The UnVictorious Christian LIfe

The UnVictorious Christian Life

Failure.  Rejection.  Weakness.  Pain.  Troubles everyone seeks to control and avoid, especially Christians.  Barbara Duguid in her book “Extravagant Grace” says Christianity today is terminally infected with a Disney like make-believe she calls the “Disney Delusion”:

“Every week I counsel young people from solid Christian homes who are undone by their sin.  As parents, we are sometimes more invested in protecting our children from the sinful influences of this world than we are in preparing them for the deep sinfulness of their own hearts…No wonder college campuses are overflowing with young Christian men and women who know that they are sinners in some global and lofty way, but who fall apart and are shattered with anxiety and depression when they fall into specific sin.  They are shocked by their own desires and behavior, and they find themselves turning to harmful addictions or to the manic pursuit of Christian disciplines in order to pacify their desperate feelings of failure and inadequacy.”

Moses was infected too.  His first public attempt at the victorious Christian life is widely known, ending in the murder of an Egyptian and his exile from Egypt.  His second attempt is more often missed.  

Moses stands victoriously before the most powerful man in the world, a notorious villain deeply engaged in international slavery and the mass murder of babies, and triumphantly says, “You’re done.  Game over.  You lose.  Let my people go!”  The stuff of super-hero movies!  But Pharaoh not only doesn’t flinch, he tells Moses to get out of his face while he barks out tyrannical orders to increase the affliction upon abused Israel.  Moses slips out of the palace traumatized.

Upon closer inspection, however, the problem is spotted.  Moses didn’t speak the words Yahweh gave him to communicate to Pharaoh, but rather spoke his own words.  Moses was addicted to bringing his own effort.  The old self-reliant Moses was back, or more Biblically, he never left.

How does God help Victorious Moses and those of us just like him?  He sends conflict – internal conflict, external conflict, or both.  God loves the wrong kind of people so much He brings real life to our lives in order to reveal our own hearts to us (our weakness, sinfulness, helplessness, brokenness, weirdness, lack of wisdom and power, great need for ongoing rescue and deliverance) and to reveal His own grace-filled heart for us.  For Israel the real life sent their way was more bricks without government straw.  For Moses it was more personal failure.  For Egypt it was ten powerful signs of creation in reverse.  For you and me it might be relational conflict, physical breakdown, overwhelming emotions, severe circumstances, and much more.  

Through it all however, as our trust eventually transfers from ourselves to God,  deep growth and change takes place in our lives.  Not the kind of growth and change that embraces greater personal victory and triumph, but the kind that embraces Jesus’ finished victory and triumph.  Biblical sanity in sanctification involves the kind of change that embraces your weakness and His strength at the same time!  Real change embraces your failure and His success, your messiness and His righteousness, your poor performance and His perfect performance, your lack of wisdom and ability and His wisdom and power at the same time.  This is living.  This is living the unvictorious Christian life.

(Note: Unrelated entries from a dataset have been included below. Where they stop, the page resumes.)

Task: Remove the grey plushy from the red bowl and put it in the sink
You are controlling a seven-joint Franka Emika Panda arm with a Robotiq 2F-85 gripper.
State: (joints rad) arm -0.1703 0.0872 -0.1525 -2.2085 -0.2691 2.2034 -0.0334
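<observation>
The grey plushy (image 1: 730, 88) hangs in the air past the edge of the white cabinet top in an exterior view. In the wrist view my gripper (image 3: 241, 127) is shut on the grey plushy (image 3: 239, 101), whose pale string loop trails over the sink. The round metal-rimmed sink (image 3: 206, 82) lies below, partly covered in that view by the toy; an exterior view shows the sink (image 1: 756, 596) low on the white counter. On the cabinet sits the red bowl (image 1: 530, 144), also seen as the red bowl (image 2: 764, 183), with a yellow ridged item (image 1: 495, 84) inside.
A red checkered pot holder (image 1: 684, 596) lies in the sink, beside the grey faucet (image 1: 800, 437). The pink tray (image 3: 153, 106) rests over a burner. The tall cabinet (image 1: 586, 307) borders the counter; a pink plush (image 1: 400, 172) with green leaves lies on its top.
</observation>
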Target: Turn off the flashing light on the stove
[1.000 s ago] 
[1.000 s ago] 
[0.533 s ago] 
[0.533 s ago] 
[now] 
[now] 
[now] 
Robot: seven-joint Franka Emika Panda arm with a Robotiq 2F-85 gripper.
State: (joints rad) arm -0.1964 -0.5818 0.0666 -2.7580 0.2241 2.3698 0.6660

What about those of us who know we are not living the victorious Christian life?  You blow it with your kids.  You struggle to love and respect your husband.  You can’t quit the porn.  You can’t forgive Jack and Jill.  You’re overwhelmed with life.  Your dreams didn’t come true.  God has let you down.  He won’t fix you.  He won’t fix your spouse or child.  He won’t fix your circumstances.  

Here’s what God is saying to you from Exodus 5.22:  “Then Moses turned to the LORD.”  The only difference between the defeated murdering Moses banished to Midian for 40 years, and the now deflated Moses standing before Pharaoh 40 years later is Exodus 5.22.  This time Moses turns to the LORD in his weakness, failure, sin, helplessness, need, and pain.  This time Moses turns to the power and life of God being for Him or His Redeemer/Rescuer at great cost to Himself (this is what Yahweh translated “LORD” means).  

However, the rest of the Exodus story hardly reveals a rescue that rises to the great cost announced in Exodus.  Some emotional energy on God’s part?  Sure.  Some signs and wonders?  Sure.  Some power and persuasion?  Sure.  But we have to keep turning the pages of the Bible to get to the rescue of great cost.  

Eventually we arrive at the greater Exodus.  Here we see the great cost.  God’s own life.  God’s own blood.  God’s own Son, Jesus Christ.  The rescue of weak, needy, helpless, sinners from the greater bondage and pain of sin, death, eternal justice, and alienation from God cost God everything on the cross.  There is only one person in all human history who lived the victorious Christian life.  And He did so for all those who know they don’t and can’t.